Conclusion
The 21st Avenue business district is especially interesting for a variety of reasons:
- Like other business districts in Paterson, it plays an important role in shaping the character of its neighborhood.
- Its many family-run businesses well illustrate the social and cultural dynamics of such enterprises.
- Most of its businesses offer outstanding examples of the cultural dimensions of work, from the sale of commodities and services associated with a particular ethnic group to business conducted in a particular cultural style to the maintenance of business relationships based on ethnic or regional affiliations.
- Recent trends in the cultural composition of businesses along the avenue reflect a transformation of the neighborhood and, to a certain extent, the city — a transition from European-American cultural dominance to Hispanic cultural dominance.
- A few manufacturing businesses, such as Garden State Cutting and Watson Machine International, illustrate a simultaneopus connection to manufacturing industries important in Paterson's past and to the latest features of the emergent global marketplace.

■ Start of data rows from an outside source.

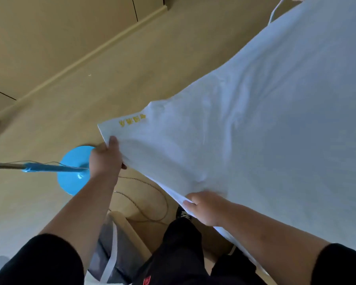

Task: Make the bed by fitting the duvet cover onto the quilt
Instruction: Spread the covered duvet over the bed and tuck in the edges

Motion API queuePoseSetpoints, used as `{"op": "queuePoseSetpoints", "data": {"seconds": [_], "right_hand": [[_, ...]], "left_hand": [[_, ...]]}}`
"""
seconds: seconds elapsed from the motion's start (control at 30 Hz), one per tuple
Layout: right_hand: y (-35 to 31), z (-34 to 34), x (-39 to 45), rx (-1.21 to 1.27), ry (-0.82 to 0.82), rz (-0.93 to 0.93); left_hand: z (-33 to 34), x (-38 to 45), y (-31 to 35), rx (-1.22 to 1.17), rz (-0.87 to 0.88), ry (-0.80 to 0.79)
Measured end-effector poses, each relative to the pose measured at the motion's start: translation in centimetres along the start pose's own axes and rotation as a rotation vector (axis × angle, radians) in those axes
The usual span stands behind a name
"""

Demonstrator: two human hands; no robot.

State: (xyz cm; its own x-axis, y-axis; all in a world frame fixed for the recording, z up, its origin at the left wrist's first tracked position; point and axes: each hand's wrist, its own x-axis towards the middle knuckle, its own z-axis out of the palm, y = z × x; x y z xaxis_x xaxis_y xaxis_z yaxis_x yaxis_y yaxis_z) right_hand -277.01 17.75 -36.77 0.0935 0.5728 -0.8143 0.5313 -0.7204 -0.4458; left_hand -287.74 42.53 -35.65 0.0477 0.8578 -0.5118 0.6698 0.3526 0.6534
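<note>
While I look down, my left hand (106,157) pinches the white duvet cover (245,124) near its yellow-marked corner; my right hand (203,207) grips the same edge nearer me; the cloth spreads up and rightward beyond both.

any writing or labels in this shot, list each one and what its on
Yellow marks on the white duvet cover, near the corner gripped by the left hand: about four characters, seen upside down and too blurred to read.
Red patch on the black trousers at the bottom edge: cut off by the frame, unreadable.
White mark on the black shoe: too small to read.
Nothing else carries text.
</note>
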Motion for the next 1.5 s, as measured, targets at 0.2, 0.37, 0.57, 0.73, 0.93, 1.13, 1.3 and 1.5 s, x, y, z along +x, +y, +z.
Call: {"op": "queuePoseSetpoints", "data": {"seconds": [0.2, 0.37, 0.57, 0.73, 0.93, 1.13, 1.3, 1.5], "right_hand": [[4.1, -1.5, 1.5, -0.107, 0.044, 0.118], [4.2, -5.1, 0.6, -0.073, 0.026, 0.145], [3.6, -10.0, -1.4, 0.033, 0.085, 0.135], [4.3, -15.2, -1.3, 0.041, 0.187, 0.121], [6.2, -26.2, 1.5, 0.001, 0.279, 0.127], [3.0, -38.4, 4.3, -0.074, 0.316, 0.098], [-1.4, -45.3, 10.0, -0.117, 0.319, 0.097], [-5.4, -54.1, 18.8, -0.092, 0.294, 0.183]], "left_hand": [[1.9, 3.6, 0.5, 0.165, 0.038, -0.164], [1.4, 3.3, 1.6, 0.276, 0.12, -0.264], [1.7, 0.7, 4.5, 0.438, 0.234, -0.428], [5.4, -1.5, 9.9, 0.6, 0.336, -0.631], [9.2, 1.3, 21.5, 0.574, 0.432, -0.548], [10.2, 6.4, 29.7, 0.592, 0.467, -0.668], [10.5, 13.6, 34.7, 0.612, 0.5, -0.568], [10.6, 27.4, 42.3, 0.737, 0.54, -0.666]]}}
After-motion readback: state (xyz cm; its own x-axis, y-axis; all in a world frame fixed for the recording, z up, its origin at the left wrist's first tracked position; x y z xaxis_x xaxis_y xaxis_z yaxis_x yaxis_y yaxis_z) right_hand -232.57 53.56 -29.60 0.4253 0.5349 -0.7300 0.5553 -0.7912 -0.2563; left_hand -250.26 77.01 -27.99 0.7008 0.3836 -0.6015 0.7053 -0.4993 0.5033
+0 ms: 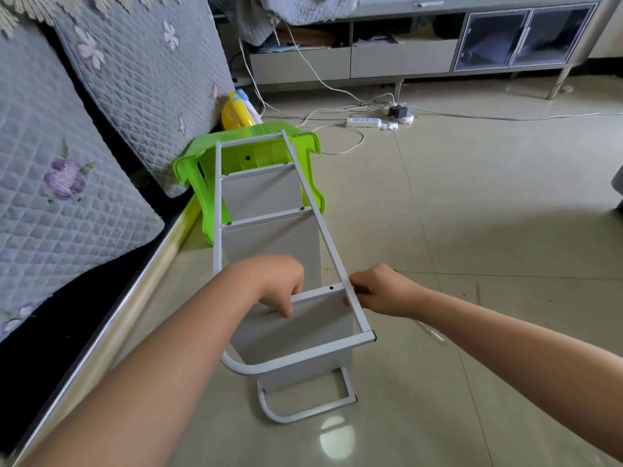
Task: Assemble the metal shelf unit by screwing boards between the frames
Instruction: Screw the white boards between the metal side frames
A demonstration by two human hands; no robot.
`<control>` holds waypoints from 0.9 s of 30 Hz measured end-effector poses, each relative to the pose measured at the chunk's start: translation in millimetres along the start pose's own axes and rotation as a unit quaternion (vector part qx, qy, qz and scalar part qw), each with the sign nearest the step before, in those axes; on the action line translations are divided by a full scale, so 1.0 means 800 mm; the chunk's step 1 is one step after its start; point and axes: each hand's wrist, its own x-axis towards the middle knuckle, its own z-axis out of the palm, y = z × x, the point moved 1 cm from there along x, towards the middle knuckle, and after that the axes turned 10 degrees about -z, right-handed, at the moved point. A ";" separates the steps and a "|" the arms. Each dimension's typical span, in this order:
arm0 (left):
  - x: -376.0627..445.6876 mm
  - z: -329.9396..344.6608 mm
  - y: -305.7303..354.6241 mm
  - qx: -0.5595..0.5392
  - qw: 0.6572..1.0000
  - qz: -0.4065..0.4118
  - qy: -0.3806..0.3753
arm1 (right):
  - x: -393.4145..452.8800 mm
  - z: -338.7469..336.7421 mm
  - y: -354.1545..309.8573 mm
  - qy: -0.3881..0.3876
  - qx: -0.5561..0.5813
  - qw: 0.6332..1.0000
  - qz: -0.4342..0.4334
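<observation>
White metal shelf unit (286,264) lying on the tiled floor (472,230), left hand (276,281) curled over the nearest board (303,318), right hand (377,291) pinching the frame rail (320,210), far end propped on green stool (249,156), power strip (364,122) beyond

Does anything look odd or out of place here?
Yes: the shelf unit lies on its side, its far end propped on a tipped-over green stool. That looks deliberate for assembly. White cables sprawl loosely across the floor behind.

Both bare forearms reach forward. Left hand (274,281) palm down, fingers curled over board edge (317,293). Right hand (379,291) pinches frame rail (332,251), knuckles up.
</observation>
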 end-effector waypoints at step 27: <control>-0.002 -0.007 0.000 0.005 1.000 -0.002 0.002 | 0.001 0.016 0.011 0.045 0.010 0.999 0.008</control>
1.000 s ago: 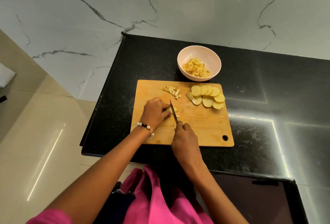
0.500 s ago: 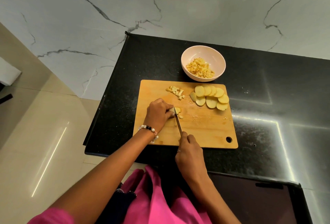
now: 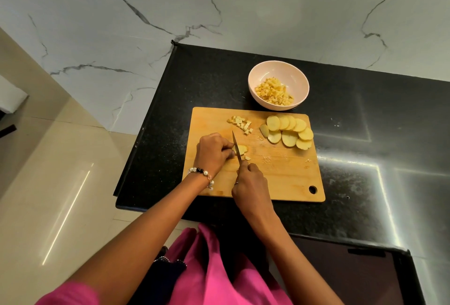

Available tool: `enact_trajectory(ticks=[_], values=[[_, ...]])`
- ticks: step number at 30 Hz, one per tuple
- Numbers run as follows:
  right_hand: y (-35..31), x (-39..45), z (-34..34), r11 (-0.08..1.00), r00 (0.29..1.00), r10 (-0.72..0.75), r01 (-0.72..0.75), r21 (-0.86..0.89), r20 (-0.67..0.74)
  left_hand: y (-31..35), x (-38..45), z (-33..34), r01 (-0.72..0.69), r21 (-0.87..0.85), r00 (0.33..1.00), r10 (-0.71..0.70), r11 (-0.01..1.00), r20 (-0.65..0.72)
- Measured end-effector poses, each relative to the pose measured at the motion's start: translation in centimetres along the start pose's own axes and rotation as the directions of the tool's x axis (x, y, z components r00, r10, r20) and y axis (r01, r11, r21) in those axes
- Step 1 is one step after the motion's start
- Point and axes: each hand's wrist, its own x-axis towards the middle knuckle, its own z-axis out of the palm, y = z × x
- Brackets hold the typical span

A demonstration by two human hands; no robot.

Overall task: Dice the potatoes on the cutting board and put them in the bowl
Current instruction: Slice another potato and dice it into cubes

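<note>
Wooden cutting board (image 3: pixel 280 178) flat on black counter (image 3: pixel 365 134), hanging hole at near right corner. Left hand (image 3: pixel 213 152), fingers curled, pinning a stack of potato strips (image 3: pixel 241 150) against the board left of centre. Right hand (image 3: pixel 250 183) clenched round handle of knife (image 3: pixel 236 146); blade pointing far, edge down through the strips just beside the left fingertips. One loose cube (image 3: pixel 247 158) just right of blade. Small heap of diced pieces (image 3: pixel 241 123) at far left of board. Overlapping round potato slices (image 3: pixel 287 132) uncut at far right of board. Pale bowl (image 3: pixel 278 71) on counter just beyond far edge of board, holding diced potato (image 3: pixel 274 91). Beaded bracelet (image 3: pixel 202 173) on left wrist.
</note>
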Motion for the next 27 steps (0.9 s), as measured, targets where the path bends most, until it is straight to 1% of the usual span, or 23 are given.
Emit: enact_trajectory(ticks=[3, 8, 11, 14, 17, 19, 22, 24, 27], values=[[0.0, 0.1, 0.6, 1.0, 1.0, -0.01, 0.011, 0.015, -0.016, -0.1, -0.1, 0.1, -0.006, 0.021, 1.0, 0.007, 1.0, -0.011], [1.6, -3.3, 1.6, 0.997, 0.998, -0.067, 0.067, 0.03, 0.0, -0.2, -0.4, 0.1, -0.007, 0.033, 0.999, 0.009, 0.999, -0.044], [3.2, -3.5, 0.1, 0.996, 0.998, -0.069, 0.07, 0.054, -0.014, -0.1, -0.5, 0.0, 0.003, 0.034, 0.999, -0.001, 0.999, -0.036], [5.0, -3.1, -2.3, 0.989, 0.989, -0.123, 0.129, 0.073, -0.078, -0.2, -0.5, -0.3, 0.015, 0.029, 1.0, -0.015, 0.999, -0.005], [7.6, -2.5, -3.8, 0.987, 0.985, -0.157, 0.158, 0.01, -0.067, -0.4, -0.3, -1.0, 0.074, -0.044, 0.997, -0.074, 0.996, 0.013], [9.4, -1.9, -4.0, 0.979, 0.979, -0.201, 0.199, -0.044, -0.041, -0.6, -0.1, -1.5, 0.117, -0.1, 0.992, -0.121, 0.988, -0.027], [11.2, -0.7, -3.5, 0.947, 0.965, -0.261, 0.247, -0.205, -0.042, -0.8, 0.0, -2.1, 0.166, -0.147, 0.979, -0.18, 0.975, -0.091], [11.2, 0.4, -3.3, 0.927, 0.952, -0.297, 0.267, -0.262, -0.079, -0.9, 0.2, -2.4, 0.186, -0.172, 0.969, -0.21, 0.967, -0.131], [10.3, 2.6, -3.1, 0.916, 0.931, -0.328, 0.272, -0.296, -0.158, -1.1, 0.3, -2.6, 0.205, -0.202, 0.957, -0.239, 0.958, -0.163]])
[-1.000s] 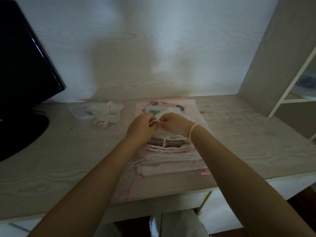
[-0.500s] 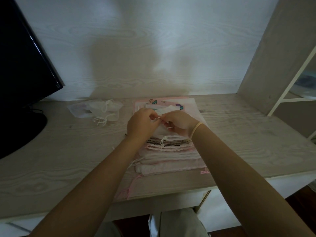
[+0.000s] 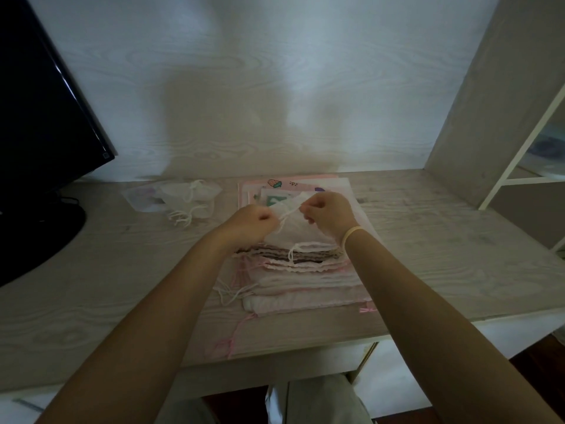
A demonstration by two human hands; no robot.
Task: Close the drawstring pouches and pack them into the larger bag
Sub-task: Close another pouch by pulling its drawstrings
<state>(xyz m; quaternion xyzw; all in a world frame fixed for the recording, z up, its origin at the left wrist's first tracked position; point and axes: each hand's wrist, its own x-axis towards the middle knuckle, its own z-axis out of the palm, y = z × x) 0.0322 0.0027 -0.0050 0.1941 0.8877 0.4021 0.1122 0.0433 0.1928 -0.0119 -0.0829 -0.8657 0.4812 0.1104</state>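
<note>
Top pouch (image 3: 293, 221), mid-table stack: left hand (image 3: 250, 220) and right hand (image 3: 328, 211) now drawing apart, fingers pinching its strings, apparently; mouth cinching, closing under way.

Bare counter (image 3: 428, 249) lies right of the pouch stack (image 3: 302, 276); a monitor (image 3: 39, 142) blocks the left, loose pouches (image 3: 186, 198) between.
</note>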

Finally, then, the 21st Avenue business strip (and the surrounding neighborhood) merits attention because it is a place of conjunction. Here old industry (such as the Joseph Teshon, Inc., weaving mill) and new industry (such as Garden State Cutting Company) meet. The old neighborhood and the new highway (Route 80) intersect. Old industries (such as garment manufacturing and machine fabrication) adapt to a new economic order. Merchants from an established cultural community (Italians) and those from newer communities (Hispanics) do business. And traditions (such as the San Rocco procession and the Puerto Rican national day parade) symbolically claim territory.